**** DATA BLOCK ****

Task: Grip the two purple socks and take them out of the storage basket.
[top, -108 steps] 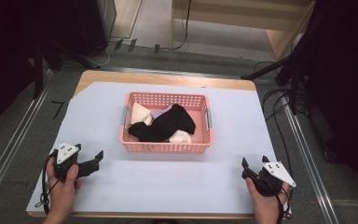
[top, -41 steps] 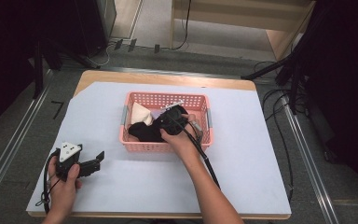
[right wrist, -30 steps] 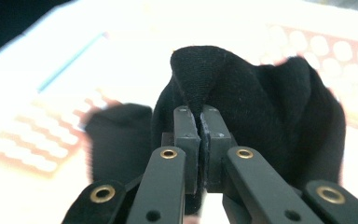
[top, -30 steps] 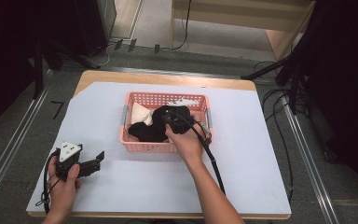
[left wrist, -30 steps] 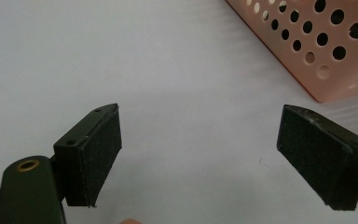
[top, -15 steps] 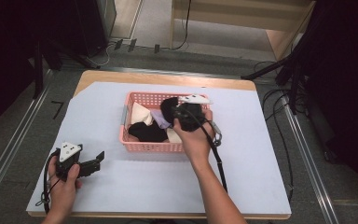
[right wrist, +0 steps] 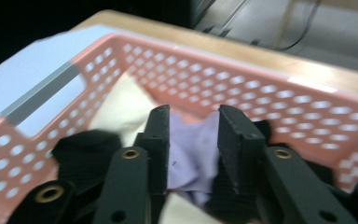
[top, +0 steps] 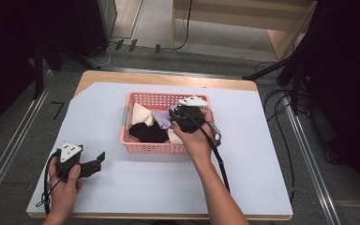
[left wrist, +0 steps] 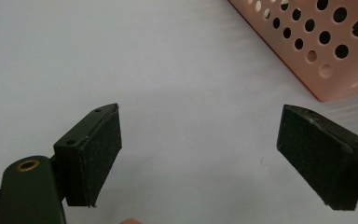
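Note:
A pink perforated basket [top: 159,147] at the table's middle holds a cream cloth [top: 139,114], a black cloth [top: 147,132] and a lilac cloth [top: 161,119]. My right gripper [top: 172,118] reaches into the basket's right half, pointing left at the lilac cloth. In the right gripper view the lilac cloth [right wrist: 193,149] lies in the gap of my right gripper [right wrist: 193,114]. Its jaws have just been opening and the pads stand off the cloth. My left gripper [top: 98,159] rests open at the front left, and in its own view my left gripper [left wrist: 200,140] holds nothing.
The white sheet [top: 262,140] covers the wooden table. One corner of the basket [left wrist: 326,51] shows ahead of the left jaws. A cable [top: 218,159] trails along the right forearm. Cables and stand legs lie on the floor beyond the table.
The right hand came from the table's front right into the basket, then shifted right inside it. The black cloth now lies lower left, and the lilac cloth has come into sight. The left hand kept still.

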A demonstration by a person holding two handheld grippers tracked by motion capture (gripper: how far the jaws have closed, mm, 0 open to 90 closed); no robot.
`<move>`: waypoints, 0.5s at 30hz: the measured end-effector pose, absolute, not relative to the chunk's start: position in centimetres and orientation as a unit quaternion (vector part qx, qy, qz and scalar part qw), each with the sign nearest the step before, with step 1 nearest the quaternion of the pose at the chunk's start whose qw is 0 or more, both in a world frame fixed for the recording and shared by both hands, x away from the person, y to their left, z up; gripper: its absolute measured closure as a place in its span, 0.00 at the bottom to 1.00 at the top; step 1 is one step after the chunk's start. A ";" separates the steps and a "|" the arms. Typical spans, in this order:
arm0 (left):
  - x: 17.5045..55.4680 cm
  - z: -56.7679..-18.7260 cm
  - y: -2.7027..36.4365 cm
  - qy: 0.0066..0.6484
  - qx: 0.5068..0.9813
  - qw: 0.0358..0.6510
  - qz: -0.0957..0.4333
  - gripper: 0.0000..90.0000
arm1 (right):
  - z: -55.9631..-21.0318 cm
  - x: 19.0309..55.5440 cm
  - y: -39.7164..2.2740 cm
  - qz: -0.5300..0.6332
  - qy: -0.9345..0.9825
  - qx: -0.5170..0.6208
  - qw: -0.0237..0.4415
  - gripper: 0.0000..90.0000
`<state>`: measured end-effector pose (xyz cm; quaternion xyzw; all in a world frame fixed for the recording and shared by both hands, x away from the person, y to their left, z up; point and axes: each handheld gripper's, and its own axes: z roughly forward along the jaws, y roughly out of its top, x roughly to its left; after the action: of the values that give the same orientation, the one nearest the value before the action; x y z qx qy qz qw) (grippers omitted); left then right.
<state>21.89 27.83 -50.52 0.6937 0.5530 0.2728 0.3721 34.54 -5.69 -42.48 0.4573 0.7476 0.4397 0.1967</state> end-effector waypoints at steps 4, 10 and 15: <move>21.9 -50.5 27.9 0.552 0.695 0.374 0.271 0.17 | -43.5 35.7 -3.8 0.416 0.768 0.458 0.166 0.75; 21.9 -50.5 27.9 0.552 0.695 0.374 0.270 0.17 | -45.2 37.3 -1.8 0.351 0.803 0.471 0.104 0.73; 21.9 -50.5 27.8 0.552 0.694 0.373 0.271 0.17 | -45.6 37.9 -1.3 0.309 0.807 0.494 0.100 0.64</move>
<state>21.91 27.84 -50.52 0.6945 0.5522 0.2711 0.3732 37.86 -1.28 -45.55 0.4937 0.8066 0.3094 0.0996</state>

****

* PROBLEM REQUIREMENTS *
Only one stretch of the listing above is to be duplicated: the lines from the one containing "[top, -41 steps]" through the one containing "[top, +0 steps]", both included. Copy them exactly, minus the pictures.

* RESPONSE BOX *
[top, -41 steps] 
[right wrist, -30 steps] 
[top, -30 steps] 
[left wrist, -30 steps] 
[top, -15 steps] 
[right wrist, +0 steps] 
[top, +0 steps] 

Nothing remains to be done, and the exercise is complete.